## Required action
Go through the listing below, count the lines that contain "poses", and state the number alone.
━━━━━━━━━━━━━━━━━━━━━━━━━━━━━━
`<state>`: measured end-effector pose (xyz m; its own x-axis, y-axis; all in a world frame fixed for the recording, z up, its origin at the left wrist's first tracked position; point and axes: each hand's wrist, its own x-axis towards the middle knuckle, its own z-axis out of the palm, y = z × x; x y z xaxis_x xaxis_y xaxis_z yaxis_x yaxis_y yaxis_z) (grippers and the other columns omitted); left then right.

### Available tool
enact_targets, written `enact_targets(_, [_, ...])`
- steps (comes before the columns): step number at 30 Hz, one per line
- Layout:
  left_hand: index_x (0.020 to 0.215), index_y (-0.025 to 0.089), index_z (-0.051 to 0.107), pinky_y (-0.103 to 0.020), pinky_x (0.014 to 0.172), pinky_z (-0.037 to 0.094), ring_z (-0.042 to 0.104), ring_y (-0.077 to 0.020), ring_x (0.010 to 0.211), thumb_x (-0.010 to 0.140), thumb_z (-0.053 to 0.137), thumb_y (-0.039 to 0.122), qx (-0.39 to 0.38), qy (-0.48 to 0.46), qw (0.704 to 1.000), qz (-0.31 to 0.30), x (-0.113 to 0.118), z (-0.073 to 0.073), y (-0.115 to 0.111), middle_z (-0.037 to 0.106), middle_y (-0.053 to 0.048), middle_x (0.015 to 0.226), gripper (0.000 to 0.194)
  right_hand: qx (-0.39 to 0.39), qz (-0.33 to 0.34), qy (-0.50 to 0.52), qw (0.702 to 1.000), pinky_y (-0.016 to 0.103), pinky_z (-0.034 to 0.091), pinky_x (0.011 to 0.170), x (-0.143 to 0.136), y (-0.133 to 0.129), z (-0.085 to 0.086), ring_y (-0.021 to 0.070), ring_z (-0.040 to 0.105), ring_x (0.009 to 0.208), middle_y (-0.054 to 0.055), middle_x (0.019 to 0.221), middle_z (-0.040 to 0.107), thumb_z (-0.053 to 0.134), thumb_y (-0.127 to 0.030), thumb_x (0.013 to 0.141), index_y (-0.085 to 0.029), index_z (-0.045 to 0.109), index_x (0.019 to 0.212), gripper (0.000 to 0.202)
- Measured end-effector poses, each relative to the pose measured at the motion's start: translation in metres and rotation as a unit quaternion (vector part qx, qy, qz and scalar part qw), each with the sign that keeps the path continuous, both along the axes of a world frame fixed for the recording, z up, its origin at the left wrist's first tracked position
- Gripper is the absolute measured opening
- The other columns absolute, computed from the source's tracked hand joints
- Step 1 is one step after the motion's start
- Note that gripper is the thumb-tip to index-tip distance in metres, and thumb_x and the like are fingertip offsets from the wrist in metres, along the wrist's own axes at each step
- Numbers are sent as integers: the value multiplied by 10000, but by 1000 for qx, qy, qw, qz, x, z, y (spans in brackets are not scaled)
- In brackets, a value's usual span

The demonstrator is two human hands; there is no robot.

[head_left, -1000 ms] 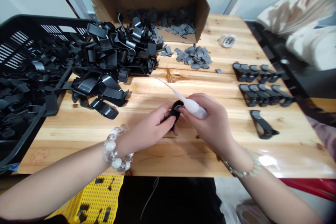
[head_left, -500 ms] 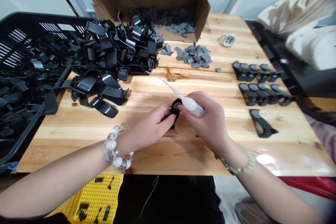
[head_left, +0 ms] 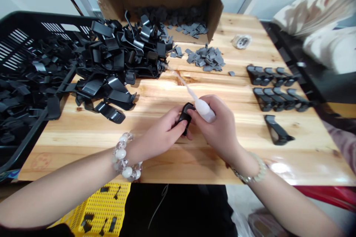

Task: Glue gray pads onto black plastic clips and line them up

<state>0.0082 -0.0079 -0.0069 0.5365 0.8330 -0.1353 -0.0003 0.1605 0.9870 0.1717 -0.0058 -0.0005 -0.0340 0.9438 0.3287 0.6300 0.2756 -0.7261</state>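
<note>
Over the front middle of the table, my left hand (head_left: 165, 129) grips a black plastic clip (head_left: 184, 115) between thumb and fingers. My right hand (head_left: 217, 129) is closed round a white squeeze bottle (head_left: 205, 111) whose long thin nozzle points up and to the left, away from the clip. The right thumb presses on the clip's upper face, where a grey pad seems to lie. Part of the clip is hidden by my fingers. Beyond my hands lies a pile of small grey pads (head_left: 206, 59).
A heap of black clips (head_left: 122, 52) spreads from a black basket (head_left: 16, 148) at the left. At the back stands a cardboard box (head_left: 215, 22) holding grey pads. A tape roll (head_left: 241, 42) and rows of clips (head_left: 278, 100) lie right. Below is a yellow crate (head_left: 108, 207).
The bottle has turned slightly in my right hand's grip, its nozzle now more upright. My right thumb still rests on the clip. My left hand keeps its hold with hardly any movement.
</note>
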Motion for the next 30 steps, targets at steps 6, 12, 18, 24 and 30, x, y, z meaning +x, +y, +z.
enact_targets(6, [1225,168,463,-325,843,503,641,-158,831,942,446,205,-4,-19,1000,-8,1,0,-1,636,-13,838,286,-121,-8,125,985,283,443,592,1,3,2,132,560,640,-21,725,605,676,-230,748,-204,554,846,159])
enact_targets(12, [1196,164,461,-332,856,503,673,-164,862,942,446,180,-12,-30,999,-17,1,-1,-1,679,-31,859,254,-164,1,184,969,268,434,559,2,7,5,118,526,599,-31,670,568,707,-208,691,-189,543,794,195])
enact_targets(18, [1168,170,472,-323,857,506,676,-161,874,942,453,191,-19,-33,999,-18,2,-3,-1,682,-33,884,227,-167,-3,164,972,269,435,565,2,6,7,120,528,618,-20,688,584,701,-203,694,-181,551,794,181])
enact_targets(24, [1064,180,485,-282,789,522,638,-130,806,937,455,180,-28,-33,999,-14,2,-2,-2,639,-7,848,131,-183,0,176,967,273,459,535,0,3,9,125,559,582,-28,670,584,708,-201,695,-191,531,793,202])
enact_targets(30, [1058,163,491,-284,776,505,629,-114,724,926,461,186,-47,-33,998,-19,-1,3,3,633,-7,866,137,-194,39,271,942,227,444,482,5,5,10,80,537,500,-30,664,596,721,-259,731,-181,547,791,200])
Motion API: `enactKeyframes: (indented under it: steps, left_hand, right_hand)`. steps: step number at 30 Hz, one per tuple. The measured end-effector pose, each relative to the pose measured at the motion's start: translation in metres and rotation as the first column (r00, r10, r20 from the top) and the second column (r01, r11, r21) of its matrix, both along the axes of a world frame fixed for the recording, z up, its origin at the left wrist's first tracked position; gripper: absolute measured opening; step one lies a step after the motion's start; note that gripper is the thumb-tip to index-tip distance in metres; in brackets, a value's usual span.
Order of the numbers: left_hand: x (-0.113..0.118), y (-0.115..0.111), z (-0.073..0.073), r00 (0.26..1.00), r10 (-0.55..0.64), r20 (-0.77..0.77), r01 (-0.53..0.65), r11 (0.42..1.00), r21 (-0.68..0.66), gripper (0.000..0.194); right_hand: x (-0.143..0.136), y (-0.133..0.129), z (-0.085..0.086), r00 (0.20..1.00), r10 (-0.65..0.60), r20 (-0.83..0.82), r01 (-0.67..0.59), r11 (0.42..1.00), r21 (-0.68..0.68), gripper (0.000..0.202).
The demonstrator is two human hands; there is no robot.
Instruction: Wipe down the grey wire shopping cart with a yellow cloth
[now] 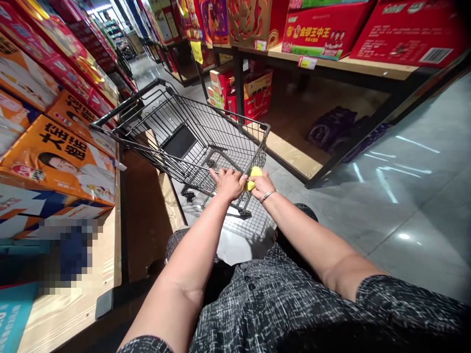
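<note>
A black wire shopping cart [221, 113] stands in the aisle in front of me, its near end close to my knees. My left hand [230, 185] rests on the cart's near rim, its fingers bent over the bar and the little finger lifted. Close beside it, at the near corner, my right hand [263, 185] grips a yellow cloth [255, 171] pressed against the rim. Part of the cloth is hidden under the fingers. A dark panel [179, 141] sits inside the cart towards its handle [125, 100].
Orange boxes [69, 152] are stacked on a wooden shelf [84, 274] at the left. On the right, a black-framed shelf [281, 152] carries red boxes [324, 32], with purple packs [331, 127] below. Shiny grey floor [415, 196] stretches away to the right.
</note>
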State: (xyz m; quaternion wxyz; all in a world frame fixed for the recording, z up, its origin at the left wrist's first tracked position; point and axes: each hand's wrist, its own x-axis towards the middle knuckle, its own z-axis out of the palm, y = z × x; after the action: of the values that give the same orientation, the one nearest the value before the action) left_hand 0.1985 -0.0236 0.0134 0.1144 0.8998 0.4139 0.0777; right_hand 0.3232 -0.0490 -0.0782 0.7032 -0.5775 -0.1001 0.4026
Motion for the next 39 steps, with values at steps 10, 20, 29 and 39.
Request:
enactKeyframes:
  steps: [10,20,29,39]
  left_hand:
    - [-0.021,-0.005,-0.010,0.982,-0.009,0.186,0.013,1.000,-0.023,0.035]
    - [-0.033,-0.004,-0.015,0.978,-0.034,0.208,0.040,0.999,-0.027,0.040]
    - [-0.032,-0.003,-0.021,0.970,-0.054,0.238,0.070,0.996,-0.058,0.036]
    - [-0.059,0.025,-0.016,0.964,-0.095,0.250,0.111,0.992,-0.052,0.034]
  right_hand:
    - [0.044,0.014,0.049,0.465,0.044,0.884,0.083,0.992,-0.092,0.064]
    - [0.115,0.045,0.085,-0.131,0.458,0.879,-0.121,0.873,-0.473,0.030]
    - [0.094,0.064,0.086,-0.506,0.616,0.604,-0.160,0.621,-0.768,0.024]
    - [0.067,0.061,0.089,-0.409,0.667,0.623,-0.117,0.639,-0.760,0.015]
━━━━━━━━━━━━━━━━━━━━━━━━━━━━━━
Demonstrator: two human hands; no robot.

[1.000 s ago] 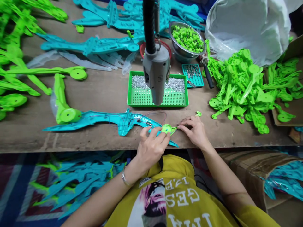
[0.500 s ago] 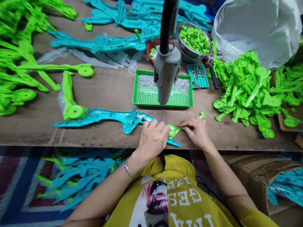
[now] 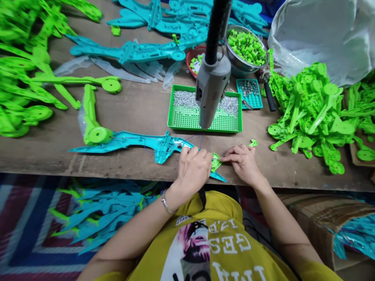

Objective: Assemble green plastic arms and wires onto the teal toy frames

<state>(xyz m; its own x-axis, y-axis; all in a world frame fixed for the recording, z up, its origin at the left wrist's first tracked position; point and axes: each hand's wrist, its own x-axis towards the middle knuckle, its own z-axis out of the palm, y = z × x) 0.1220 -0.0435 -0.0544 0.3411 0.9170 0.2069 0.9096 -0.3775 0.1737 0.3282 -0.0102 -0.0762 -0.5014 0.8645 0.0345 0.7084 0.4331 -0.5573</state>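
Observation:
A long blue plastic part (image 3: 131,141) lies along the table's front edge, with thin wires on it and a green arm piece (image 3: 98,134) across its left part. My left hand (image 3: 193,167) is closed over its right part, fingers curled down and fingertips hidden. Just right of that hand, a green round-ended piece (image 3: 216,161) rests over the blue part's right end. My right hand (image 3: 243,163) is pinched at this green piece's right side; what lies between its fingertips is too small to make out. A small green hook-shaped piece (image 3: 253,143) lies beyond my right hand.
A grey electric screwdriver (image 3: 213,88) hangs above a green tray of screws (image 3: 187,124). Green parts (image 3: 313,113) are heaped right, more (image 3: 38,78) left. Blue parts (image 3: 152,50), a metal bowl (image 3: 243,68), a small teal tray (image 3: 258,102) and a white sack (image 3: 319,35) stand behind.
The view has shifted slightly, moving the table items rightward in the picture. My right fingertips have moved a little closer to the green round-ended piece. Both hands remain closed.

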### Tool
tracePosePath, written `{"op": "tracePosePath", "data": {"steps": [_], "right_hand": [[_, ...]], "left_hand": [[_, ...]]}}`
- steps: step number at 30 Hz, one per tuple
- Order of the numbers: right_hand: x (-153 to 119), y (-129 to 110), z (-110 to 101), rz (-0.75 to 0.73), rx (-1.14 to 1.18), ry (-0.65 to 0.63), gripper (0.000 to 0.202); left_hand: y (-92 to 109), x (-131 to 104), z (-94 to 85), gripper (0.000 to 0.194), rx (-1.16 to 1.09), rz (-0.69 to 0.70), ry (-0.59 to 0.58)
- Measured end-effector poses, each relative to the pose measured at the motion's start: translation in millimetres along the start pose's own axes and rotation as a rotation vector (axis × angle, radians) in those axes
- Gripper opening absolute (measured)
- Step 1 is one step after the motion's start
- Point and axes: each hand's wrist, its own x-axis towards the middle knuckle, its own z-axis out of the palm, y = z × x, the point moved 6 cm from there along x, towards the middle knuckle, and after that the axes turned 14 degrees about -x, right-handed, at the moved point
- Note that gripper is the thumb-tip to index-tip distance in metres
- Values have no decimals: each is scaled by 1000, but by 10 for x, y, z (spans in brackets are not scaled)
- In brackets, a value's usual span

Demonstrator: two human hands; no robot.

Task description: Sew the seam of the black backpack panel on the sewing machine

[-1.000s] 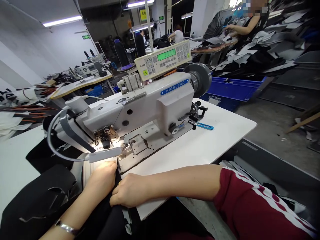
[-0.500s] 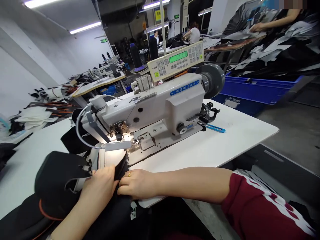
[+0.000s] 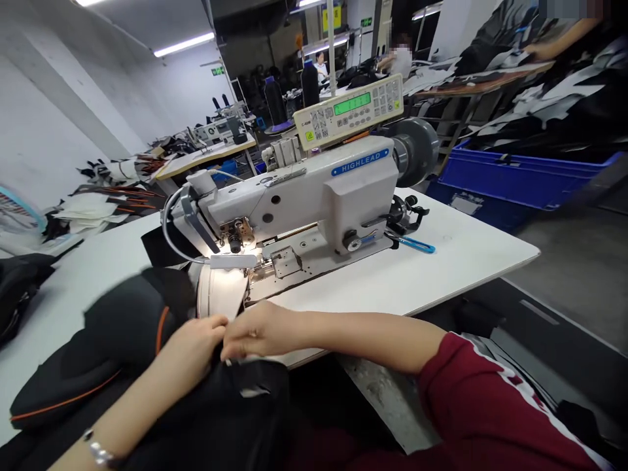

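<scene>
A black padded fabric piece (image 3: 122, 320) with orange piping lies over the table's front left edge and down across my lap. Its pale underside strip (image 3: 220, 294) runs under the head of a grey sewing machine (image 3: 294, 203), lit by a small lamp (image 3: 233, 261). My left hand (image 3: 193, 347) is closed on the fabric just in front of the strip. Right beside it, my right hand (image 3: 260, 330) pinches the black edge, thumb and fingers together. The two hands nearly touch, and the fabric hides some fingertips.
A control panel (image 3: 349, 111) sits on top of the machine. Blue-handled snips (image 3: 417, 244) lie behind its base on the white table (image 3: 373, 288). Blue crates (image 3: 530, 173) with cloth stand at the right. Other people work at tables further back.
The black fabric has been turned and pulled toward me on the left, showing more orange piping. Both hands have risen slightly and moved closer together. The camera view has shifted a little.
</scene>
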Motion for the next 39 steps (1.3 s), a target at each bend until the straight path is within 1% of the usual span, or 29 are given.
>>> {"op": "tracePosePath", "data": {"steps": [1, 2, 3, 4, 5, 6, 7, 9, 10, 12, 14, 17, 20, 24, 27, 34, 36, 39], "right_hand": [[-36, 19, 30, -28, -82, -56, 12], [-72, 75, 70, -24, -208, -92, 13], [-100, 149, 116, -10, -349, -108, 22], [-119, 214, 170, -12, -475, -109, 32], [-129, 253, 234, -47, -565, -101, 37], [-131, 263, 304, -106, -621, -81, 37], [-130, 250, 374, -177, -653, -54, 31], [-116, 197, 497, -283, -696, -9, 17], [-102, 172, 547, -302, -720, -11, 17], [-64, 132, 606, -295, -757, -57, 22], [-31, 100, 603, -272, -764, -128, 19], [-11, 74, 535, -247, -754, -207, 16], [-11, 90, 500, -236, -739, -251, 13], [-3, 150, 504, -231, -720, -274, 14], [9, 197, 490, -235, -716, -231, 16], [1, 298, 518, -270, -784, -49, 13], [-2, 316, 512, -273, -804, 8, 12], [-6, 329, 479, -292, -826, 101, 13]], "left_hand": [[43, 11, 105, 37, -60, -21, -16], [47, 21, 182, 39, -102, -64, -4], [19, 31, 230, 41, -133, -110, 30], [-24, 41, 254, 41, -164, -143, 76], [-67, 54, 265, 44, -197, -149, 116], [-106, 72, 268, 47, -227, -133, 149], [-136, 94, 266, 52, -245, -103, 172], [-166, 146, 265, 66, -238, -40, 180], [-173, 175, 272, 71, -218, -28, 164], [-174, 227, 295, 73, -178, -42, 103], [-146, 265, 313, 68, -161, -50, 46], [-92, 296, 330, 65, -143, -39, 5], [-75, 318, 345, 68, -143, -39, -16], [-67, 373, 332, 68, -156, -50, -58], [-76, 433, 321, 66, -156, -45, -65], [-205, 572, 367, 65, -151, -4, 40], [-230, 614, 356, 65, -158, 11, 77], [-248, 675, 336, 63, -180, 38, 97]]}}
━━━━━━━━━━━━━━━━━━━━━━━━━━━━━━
## Solution to the problem
2